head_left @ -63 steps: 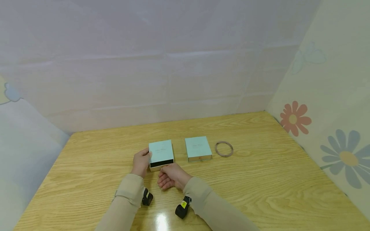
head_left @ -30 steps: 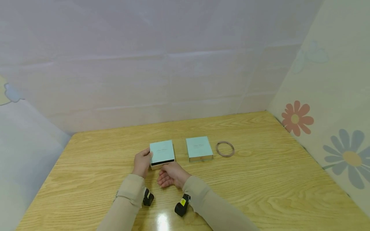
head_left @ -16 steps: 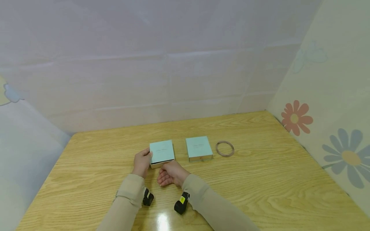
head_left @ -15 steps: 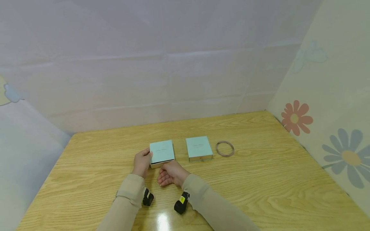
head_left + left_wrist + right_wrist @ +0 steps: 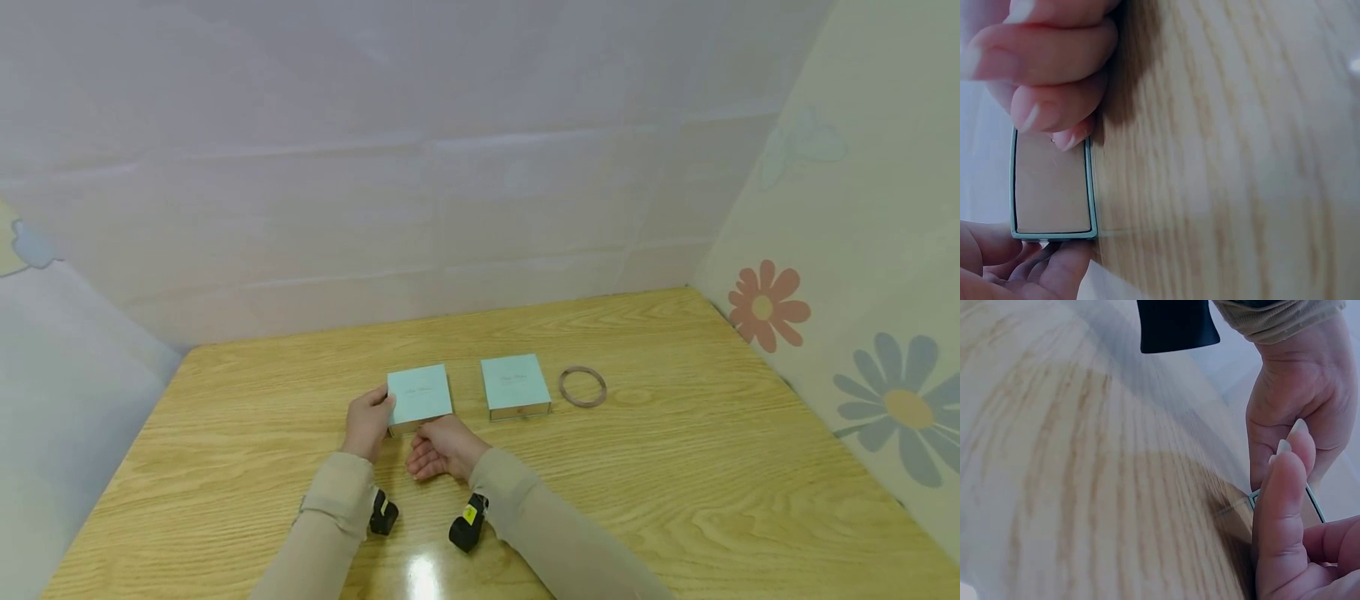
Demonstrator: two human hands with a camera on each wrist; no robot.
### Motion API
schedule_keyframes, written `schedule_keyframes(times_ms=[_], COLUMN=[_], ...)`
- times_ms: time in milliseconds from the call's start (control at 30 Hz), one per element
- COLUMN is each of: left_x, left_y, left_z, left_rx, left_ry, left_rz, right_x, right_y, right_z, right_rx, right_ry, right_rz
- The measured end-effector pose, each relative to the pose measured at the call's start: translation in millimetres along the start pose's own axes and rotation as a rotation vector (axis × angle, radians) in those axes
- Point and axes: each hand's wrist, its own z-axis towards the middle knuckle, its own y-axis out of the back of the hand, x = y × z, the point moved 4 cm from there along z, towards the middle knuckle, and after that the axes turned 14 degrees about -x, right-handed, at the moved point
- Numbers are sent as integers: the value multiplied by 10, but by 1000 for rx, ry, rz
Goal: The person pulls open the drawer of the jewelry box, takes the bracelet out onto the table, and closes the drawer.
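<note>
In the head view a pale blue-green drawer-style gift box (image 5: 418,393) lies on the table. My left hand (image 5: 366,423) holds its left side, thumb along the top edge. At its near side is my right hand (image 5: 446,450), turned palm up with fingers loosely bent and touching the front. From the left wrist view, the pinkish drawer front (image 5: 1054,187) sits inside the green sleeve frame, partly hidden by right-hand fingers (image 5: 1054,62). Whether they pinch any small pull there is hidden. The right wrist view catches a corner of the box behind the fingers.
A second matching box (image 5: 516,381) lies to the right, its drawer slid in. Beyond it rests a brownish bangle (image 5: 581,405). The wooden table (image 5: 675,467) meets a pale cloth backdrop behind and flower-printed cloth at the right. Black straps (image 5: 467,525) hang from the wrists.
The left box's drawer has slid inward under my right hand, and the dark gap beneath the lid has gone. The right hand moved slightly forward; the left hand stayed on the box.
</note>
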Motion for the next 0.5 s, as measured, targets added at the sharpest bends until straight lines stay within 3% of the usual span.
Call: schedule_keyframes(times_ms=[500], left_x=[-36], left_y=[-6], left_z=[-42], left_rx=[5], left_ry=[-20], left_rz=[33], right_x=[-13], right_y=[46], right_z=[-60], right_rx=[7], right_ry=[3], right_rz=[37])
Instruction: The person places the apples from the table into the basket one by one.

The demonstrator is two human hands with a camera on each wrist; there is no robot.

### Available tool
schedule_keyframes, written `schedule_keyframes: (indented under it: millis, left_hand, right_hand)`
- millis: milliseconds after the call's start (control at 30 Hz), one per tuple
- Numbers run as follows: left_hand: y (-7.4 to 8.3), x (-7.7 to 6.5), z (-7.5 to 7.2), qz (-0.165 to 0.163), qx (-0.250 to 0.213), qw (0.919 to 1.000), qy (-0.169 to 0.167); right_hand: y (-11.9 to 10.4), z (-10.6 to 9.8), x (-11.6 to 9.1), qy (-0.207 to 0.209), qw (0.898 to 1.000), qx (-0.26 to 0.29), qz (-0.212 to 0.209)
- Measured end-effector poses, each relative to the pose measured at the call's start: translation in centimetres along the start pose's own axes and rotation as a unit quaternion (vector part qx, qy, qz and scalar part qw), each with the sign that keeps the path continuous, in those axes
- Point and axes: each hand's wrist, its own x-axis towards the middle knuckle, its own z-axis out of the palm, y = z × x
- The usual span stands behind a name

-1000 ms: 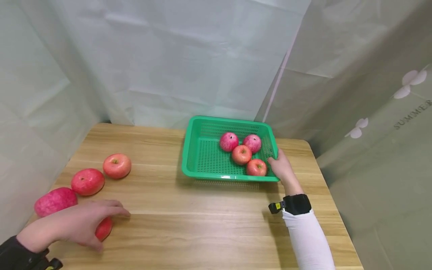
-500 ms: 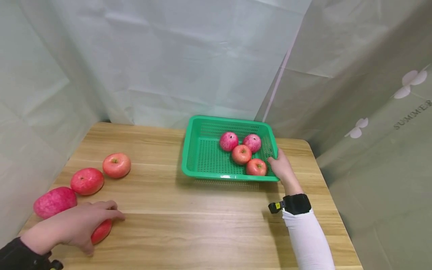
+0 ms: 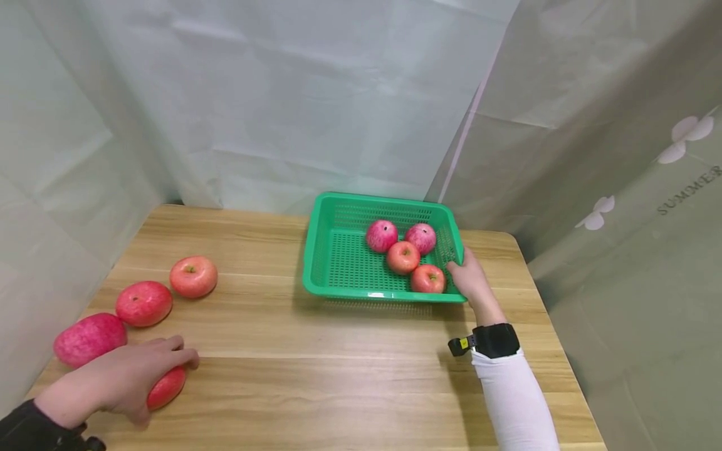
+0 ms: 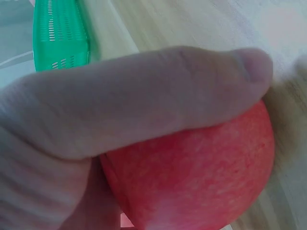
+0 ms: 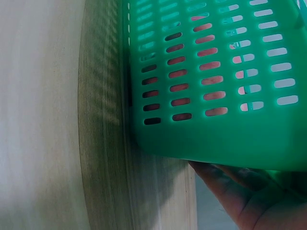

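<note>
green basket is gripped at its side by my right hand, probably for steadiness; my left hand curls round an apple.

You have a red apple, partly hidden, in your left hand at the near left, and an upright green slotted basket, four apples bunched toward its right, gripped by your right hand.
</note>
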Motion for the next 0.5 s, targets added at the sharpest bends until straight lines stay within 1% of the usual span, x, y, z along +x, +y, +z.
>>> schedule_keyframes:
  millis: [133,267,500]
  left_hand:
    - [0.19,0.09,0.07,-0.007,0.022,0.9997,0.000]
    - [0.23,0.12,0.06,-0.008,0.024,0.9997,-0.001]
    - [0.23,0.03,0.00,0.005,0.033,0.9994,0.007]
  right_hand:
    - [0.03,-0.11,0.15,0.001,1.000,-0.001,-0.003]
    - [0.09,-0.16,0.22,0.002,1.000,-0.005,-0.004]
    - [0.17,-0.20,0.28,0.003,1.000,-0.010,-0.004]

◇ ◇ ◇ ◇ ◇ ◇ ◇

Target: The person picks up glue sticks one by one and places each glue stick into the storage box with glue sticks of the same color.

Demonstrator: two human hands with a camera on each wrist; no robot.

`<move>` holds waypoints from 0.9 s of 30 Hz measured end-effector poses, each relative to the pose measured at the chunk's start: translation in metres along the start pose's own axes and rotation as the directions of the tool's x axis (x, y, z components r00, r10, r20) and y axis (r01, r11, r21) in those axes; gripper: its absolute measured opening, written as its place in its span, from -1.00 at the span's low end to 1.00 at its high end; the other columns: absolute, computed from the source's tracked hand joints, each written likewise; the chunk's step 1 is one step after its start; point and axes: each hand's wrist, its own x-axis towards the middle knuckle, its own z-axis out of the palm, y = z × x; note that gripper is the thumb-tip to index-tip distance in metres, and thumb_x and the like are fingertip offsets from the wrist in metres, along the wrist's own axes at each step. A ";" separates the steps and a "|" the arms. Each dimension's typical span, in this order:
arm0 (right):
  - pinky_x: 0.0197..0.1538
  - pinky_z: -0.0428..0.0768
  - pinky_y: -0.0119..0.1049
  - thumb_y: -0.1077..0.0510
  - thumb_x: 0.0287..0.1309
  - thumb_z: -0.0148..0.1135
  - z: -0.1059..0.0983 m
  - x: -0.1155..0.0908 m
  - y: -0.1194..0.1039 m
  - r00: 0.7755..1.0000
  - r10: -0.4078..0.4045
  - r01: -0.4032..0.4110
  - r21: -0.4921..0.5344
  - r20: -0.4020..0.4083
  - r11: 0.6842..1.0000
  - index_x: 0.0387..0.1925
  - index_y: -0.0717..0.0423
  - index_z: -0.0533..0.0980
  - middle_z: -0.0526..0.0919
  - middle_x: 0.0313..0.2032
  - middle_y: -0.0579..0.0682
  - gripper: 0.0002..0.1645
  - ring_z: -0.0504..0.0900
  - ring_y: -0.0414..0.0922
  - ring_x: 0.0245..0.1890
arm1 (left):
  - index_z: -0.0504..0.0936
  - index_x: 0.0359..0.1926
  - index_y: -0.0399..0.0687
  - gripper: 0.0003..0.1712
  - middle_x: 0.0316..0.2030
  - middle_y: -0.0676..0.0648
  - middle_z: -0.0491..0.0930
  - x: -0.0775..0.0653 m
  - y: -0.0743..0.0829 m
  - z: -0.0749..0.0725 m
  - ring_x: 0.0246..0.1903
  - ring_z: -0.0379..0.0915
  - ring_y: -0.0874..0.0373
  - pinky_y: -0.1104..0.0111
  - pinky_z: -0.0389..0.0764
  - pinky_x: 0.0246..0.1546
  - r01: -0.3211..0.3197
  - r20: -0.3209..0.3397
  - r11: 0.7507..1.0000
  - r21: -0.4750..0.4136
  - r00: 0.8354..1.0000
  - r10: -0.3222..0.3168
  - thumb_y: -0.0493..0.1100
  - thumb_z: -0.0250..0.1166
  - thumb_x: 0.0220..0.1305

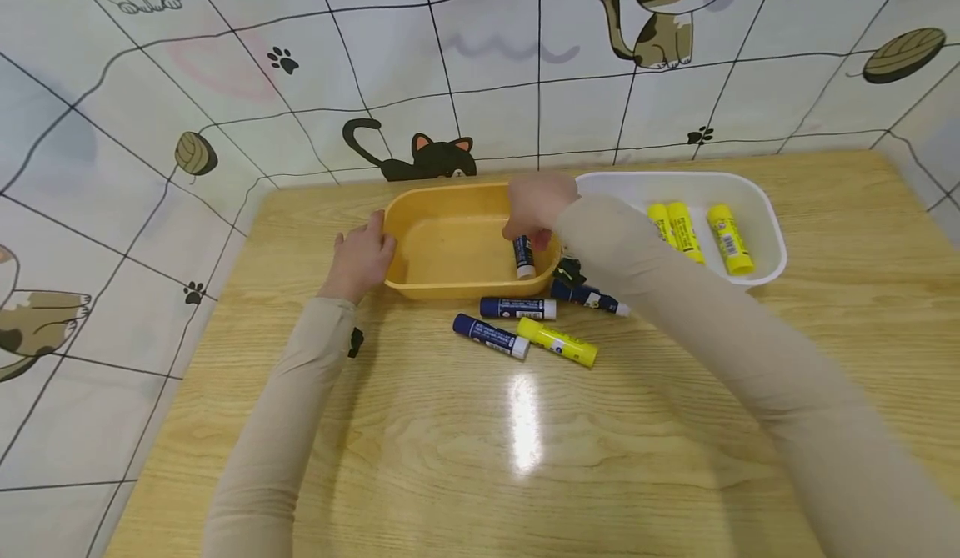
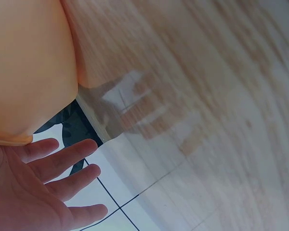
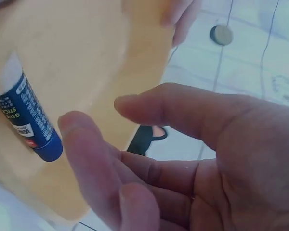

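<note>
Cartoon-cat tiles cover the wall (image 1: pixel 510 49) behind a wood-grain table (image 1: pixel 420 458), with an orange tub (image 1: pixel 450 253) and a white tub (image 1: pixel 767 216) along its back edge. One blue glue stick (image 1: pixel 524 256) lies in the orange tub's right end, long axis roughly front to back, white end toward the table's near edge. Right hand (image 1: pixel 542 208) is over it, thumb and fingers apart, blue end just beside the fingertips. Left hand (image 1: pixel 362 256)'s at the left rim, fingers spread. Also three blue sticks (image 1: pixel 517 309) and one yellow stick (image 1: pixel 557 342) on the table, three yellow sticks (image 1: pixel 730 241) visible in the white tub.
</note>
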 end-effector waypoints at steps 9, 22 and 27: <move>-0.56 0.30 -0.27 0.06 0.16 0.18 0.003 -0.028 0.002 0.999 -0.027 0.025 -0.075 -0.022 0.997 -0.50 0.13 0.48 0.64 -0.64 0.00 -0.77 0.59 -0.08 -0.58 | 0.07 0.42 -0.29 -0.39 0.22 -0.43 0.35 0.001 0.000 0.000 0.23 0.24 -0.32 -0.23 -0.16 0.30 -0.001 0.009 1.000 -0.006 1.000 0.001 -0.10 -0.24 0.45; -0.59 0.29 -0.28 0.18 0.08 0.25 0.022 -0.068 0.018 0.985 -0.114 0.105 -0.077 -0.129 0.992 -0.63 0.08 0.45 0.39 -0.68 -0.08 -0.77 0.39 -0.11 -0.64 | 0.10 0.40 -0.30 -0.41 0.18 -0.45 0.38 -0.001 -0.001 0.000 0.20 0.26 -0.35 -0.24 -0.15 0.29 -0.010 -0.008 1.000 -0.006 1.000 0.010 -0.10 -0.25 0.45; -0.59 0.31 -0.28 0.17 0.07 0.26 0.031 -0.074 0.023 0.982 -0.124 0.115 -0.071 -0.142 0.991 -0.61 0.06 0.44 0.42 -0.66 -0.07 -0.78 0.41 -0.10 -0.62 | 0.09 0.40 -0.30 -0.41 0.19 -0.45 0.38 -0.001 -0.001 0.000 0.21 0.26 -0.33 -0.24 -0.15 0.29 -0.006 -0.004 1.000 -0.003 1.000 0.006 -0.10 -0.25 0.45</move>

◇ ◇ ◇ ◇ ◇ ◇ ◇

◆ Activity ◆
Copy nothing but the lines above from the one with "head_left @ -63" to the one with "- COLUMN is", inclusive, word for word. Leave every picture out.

◆ Solution to the exercise ◆
head_left @ -63 steps: 
head_left @ -30 steps: 
head_left @ -16 steps: 
head_left @ -15 steps: 
head_left + left_wrist + right_wrist @ +0 steps: 
Demonstrator: two human hands with a camera on each wrist; no robot.
### Motion API
schedule_keyframes, written `schedule_keyframes(times_ms=[_], COLUMN=[_], ...)`
- times_ms: time in milliseconds from the call's start (control at 30 Hz), one per element
- COLUMN is each of: left_x, left_y, left_z, left_rx, left_ry, left_rz, right_x, right_y, right_z, right_rx, right_ry, right_rz

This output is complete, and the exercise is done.